__Task item__:
Throughout the material, count the lines with the word "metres" in them, and answer with only the figure.

--- Dataset content Enclosed Below ---

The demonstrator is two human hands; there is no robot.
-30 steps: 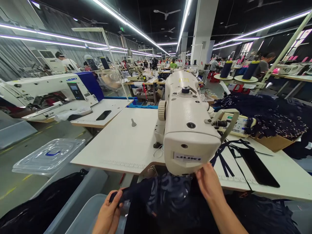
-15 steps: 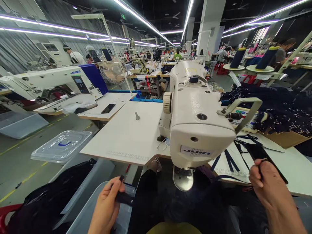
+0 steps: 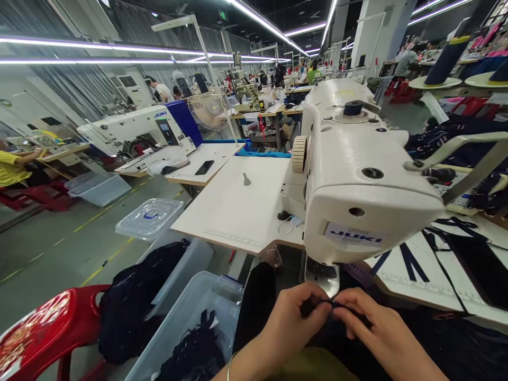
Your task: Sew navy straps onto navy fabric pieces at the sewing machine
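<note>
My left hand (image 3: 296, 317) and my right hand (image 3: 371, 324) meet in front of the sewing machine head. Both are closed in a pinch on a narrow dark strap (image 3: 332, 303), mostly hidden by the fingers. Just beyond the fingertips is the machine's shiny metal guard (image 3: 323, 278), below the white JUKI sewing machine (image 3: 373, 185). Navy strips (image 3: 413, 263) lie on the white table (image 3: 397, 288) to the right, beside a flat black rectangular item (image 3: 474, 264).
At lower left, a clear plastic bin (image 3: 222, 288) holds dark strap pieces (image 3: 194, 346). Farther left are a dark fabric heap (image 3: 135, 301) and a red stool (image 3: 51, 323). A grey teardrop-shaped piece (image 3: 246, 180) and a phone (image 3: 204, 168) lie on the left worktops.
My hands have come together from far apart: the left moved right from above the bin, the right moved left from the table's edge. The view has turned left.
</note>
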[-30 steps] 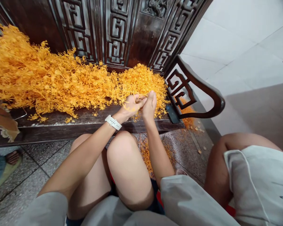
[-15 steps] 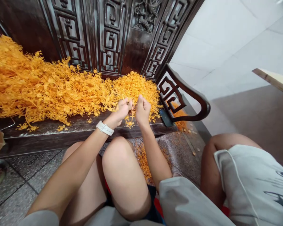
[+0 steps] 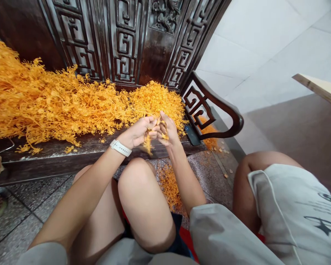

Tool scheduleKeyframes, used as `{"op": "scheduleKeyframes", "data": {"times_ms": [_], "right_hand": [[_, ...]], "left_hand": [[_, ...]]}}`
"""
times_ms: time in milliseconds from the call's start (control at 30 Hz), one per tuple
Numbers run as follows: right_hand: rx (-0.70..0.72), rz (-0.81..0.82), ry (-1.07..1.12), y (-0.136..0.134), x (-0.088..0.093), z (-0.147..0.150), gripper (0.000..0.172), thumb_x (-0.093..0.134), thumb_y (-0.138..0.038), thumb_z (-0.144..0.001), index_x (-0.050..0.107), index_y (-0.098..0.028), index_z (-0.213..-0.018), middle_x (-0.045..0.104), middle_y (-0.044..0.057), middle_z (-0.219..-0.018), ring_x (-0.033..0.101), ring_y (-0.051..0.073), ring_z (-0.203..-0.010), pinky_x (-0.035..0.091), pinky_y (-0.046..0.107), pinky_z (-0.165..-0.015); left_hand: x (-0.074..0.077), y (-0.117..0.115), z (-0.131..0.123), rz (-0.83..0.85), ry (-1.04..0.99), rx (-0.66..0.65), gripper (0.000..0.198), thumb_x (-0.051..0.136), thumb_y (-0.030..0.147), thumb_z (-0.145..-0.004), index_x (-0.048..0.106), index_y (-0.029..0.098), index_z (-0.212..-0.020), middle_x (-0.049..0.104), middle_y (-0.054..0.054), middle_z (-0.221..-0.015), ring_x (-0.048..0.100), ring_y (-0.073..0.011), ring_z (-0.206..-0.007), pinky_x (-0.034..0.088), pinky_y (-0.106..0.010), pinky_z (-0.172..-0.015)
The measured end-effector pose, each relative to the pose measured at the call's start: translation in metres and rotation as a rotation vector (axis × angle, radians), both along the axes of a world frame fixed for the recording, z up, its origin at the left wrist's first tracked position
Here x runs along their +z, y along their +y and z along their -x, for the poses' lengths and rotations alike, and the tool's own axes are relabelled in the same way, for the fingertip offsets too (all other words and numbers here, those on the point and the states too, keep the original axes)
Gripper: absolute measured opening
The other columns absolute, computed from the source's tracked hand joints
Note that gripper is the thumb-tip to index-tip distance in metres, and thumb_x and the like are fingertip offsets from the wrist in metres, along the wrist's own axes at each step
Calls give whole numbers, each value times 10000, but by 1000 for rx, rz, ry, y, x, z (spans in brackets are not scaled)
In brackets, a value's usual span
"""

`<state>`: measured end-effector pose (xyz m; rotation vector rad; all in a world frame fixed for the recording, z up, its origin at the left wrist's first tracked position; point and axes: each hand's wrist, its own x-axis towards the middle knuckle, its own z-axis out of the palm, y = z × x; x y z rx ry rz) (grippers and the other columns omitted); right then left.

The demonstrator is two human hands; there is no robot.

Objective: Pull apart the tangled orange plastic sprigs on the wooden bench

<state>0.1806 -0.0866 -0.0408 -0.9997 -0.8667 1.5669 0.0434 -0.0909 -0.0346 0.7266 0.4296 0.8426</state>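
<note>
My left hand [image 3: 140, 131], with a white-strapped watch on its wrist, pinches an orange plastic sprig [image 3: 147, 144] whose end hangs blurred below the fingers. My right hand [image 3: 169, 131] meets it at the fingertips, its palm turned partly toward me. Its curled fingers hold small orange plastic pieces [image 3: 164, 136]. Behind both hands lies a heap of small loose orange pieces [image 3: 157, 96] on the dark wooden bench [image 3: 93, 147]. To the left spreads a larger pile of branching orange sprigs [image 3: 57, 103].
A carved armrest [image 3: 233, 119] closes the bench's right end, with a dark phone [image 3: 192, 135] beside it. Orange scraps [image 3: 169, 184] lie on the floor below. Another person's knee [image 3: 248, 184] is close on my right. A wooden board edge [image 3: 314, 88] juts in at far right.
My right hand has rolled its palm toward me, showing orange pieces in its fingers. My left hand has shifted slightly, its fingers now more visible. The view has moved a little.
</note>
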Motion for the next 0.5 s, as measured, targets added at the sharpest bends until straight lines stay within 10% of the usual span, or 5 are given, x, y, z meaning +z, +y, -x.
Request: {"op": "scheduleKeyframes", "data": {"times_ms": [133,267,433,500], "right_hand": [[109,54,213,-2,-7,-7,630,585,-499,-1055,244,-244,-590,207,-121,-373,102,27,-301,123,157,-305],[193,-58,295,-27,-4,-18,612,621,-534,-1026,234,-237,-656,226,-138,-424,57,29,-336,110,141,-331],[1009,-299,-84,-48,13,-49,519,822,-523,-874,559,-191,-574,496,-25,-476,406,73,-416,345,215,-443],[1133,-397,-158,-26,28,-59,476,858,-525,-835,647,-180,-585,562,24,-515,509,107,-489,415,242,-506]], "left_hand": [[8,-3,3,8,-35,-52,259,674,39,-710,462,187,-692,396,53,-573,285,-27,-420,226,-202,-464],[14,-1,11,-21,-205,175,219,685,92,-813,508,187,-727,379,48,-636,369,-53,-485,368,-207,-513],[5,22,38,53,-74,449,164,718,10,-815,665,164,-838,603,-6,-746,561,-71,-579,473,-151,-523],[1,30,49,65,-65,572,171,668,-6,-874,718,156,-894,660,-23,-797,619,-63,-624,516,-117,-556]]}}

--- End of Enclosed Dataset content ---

__Worked solution__:
2